I began this blog over 6 years ago and my focus in writing was about my journey of healing; to write about my process of healing day to day and I wrote around my therapy sessions.
I wanted to give others a view into the world of healing and what my sessions and therapy was about. The good and the hard of healing, and the hope that goes along in that process.
2 years ago I was faced with a very hard situation to where my blog writing around therapy had it’s huge consequences and I basically isolated my writing all together for a while.
When I came back to writing I lost the love for the reasons I began this blog, and it was no longer serving the purpose that opened my heart to write and connect with others.
This morning I read a blog about this woman and her process in therapy, and it reminded me of what this blog was about years and years ago before my blog took a hard painful turn when someone found my blog who shared the same therapist as me (YES! you read that right .. but that is a story I no longer want to revisit or share, as this is now about taking steps forward, not looking back.)
Writing about my therapy was no longer something I felt free to do 2 years ago, and I filtered my every thought and process . . . . . so I stopped writing about it, and when I stopped writing about it, there was a part of me that just fell into this huge void!
The whole reason I began this blog was to give myself the voice I never had since I was a young girl, and to use that voice to finally speak the words I could never write about, and writing about my healing process was healing and not only healing but I connected with others.
Writing in my blog was no longer serving the purpose I longed for… I feared to continue writing about my therapy even though the woman who shared the same therapist as me was no longer sharing the same therapist as me. I still felt unsafe to write about my healing and the process….
Today while reading this woman’s blog about her healing process and her therapy reminded me of that good connection to self and others by really getting into touch with the healing that happens when you not only heal in therapy, but take that into writing and connect with others around the process.
I miss writing about my journey of healing. I miss reading my blogs in session, I miss connecting with others who are on the same path as me. I miss being able to take my once silent voice and use it as a way to show others “HEALING CAN HAPPEN” “IT IS HAPPENING” and “ITS POSSIBLE”!

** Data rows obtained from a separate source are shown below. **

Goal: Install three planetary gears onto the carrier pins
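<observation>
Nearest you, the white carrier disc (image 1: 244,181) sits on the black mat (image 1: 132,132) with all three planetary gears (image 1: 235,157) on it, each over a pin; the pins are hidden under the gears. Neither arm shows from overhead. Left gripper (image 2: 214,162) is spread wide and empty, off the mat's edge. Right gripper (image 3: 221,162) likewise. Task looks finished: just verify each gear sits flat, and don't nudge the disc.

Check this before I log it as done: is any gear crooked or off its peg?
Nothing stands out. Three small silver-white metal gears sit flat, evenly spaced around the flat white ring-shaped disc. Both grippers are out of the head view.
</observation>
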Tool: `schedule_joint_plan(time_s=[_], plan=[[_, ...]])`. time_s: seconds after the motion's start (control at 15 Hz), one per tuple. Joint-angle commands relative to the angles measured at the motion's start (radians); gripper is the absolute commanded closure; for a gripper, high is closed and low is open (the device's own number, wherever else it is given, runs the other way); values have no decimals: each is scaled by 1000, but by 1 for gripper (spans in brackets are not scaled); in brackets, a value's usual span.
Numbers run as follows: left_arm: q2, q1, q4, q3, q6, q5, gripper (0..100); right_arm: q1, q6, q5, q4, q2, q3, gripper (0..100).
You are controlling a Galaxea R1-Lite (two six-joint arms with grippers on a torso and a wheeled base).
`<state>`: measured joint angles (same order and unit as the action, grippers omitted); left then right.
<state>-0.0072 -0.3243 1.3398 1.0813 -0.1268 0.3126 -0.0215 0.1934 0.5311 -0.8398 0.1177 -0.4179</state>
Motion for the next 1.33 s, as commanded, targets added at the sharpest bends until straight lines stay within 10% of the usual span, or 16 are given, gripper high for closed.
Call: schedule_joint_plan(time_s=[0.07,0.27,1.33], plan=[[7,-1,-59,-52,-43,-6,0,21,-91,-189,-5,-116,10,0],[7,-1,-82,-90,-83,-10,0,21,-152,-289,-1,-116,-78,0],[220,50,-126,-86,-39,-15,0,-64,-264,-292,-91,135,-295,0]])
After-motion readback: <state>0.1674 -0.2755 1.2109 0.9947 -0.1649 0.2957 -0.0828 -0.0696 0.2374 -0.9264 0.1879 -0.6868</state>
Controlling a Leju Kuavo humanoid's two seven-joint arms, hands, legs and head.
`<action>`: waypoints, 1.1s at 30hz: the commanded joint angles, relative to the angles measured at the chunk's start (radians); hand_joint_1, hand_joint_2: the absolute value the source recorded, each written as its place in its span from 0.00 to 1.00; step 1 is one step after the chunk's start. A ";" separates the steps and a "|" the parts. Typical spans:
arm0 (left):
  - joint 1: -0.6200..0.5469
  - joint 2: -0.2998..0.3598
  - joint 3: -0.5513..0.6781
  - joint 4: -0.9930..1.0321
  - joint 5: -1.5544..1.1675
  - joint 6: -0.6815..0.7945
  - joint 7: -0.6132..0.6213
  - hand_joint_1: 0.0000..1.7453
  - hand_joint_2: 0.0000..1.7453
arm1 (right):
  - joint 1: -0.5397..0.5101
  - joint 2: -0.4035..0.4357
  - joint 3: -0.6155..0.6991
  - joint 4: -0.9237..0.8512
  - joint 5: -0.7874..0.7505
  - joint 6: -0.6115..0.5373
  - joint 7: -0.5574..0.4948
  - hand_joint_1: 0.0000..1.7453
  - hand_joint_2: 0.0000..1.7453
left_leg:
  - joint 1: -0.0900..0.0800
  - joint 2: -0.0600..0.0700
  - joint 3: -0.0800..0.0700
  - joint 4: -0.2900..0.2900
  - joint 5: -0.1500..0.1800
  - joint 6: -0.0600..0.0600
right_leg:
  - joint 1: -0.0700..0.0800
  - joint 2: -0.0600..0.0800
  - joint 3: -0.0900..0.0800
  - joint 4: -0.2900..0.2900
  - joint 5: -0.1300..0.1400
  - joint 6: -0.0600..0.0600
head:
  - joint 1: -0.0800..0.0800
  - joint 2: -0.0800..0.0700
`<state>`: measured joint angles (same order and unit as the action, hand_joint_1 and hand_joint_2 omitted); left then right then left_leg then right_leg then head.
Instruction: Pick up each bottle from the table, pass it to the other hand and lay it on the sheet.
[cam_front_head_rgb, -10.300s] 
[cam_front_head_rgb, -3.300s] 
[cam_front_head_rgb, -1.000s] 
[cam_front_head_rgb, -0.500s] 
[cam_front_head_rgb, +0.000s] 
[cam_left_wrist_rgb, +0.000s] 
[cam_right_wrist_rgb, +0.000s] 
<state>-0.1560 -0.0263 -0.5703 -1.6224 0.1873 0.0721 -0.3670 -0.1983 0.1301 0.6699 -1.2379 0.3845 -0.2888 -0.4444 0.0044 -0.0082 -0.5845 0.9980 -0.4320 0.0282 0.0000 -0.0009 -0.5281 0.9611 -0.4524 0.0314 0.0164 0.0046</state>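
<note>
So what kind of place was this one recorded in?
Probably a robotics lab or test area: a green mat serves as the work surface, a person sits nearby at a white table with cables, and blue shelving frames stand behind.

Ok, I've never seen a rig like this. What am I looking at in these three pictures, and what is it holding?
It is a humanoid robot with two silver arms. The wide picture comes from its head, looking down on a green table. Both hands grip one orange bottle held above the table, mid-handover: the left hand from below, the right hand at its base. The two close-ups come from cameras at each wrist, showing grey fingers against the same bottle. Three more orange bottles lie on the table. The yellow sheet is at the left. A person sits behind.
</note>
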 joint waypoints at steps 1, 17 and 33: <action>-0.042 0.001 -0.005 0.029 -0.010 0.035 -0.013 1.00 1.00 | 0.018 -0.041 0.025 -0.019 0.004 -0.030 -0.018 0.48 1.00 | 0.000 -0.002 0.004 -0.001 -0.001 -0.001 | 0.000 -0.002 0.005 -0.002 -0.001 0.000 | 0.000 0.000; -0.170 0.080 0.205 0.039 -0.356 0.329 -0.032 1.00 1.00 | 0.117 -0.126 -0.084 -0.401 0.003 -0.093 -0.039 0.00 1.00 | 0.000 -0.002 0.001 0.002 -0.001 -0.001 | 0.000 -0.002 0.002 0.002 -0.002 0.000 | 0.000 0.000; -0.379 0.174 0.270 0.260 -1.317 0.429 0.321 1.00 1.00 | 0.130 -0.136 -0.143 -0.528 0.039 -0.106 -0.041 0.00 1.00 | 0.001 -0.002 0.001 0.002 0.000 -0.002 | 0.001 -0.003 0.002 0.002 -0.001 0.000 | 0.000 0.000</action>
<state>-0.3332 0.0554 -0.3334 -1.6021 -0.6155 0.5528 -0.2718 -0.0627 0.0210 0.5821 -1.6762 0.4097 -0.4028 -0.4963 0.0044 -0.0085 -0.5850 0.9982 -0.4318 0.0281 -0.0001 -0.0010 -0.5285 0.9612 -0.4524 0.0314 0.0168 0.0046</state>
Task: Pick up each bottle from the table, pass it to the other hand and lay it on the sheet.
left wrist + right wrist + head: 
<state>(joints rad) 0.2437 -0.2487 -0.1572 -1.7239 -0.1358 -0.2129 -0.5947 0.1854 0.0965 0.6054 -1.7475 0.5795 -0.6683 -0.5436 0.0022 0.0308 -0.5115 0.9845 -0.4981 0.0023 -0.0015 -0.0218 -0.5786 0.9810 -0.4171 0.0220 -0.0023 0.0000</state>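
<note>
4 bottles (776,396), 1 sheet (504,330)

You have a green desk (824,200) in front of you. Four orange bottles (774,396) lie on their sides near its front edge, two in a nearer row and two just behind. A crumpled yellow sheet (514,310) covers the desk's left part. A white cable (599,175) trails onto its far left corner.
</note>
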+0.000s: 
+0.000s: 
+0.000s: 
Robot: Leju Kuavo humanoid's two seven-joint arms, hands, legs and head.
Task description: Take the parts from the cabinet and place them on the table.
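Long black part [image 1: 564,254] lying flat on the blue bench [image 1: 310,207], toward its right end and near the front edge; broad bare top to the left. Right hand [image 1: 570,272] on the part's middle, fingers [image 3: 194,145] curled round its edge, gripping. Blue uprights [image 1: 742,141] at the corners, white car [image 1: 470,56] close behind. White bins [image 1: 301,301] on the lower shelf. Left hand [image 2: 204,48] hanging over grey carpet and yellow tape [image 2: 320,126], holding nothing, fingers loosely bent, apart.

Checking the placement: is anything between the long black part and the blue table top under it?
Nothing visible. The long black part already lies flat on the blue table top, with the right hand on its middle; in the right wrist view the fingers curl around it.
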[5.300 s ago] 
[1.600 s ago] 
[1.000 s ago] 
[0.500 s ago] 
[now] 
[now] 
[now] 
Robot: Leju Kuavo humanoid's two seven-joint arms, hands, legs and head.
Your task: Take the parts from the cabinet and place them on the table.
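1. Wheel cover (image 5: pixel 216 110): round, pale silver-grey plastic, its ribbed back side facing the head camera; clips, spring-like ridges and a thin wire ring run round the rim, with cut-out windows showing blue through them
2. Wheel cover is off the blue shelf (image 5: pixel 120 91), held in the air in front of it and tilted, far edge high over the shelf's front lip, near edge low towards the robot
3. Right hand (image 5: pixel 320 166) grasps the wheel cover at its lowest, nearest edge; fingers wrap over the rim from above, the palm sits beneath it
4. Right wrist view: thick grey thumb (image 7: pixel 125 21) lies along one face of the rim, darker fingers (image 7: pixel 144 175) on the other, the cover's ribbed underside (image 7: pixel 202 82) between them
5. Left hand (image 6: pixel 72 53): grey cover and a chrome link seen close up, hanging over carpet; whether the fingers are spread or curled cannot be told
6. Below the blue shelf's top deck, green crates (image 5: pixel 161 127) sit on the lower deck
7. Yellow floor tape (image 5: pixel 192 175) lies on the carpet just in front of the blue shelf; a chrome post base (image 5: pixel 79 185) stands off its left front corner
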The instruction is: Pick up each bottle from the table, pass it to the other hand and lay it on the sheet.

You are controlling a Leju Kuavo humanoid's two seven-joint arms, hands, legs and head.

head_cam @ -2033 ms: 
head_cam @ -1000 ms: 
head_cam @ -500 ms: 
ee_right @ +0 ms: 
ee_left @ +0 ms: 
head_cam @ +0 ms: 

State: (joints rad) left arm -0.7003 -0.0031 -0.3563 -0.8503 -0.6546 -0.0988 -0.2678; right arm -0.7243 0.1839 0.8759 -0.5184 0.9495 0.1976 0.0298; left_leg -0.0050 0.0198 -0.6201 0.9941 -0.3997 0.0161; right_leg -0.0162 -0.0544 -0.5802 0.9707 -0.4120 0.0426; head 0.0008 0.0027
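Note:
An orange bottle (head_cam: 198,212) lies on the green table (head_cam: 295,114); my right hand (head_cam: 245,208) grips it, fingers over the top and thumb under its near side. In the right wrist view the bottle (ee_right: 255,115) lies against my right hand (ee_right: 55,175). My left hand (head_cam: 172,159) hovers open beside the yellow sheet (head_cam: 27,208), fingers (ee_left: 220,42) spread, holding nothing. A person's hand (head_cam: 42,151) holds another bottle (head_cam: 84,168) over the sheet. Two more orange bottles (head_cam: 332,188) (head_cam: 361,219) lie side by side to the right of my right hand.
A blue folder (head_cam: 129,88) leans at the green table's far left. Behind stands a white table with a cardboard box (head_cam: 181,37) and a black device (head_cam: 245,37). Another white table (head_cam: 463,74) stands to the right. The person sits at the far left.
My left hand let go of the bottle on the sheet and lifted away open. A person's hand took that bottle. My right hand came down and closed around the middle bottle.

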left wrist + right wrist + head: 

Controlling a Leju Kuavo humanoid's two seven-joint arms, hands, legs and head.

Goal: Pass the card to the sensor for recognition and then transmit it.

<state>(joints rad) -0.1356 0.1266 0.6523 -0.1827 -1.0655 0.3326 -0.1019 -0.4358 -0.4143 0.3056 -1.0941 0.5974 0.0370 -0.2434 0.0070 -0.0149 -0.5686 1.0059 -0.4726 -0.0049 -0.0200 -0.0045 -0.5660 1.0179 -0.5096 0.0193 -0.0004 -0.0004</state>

I Have decided to take a step back into the very reason this blog was created! No longer filtering my thoughts or my voice out of fear .. this blog is my space to explore and connect the process of healing that I am still on! I have been on this process a long time, and I miss being able to share that process.
I am excited about this as my healing has taken so many changes over the past couple of years. I have grown and my healing has grown and I can’t wait to share with you all the process and to be as open as i want to to be regardless of fear, in SPITE of fear ..
This is my voice, my blog, and my space to be who I want to be .. I no longer want what happened 2 years ago to stop me from walking the path that God put in front of me.
I am ready to take that step again .. back to my roots of writing about my healing.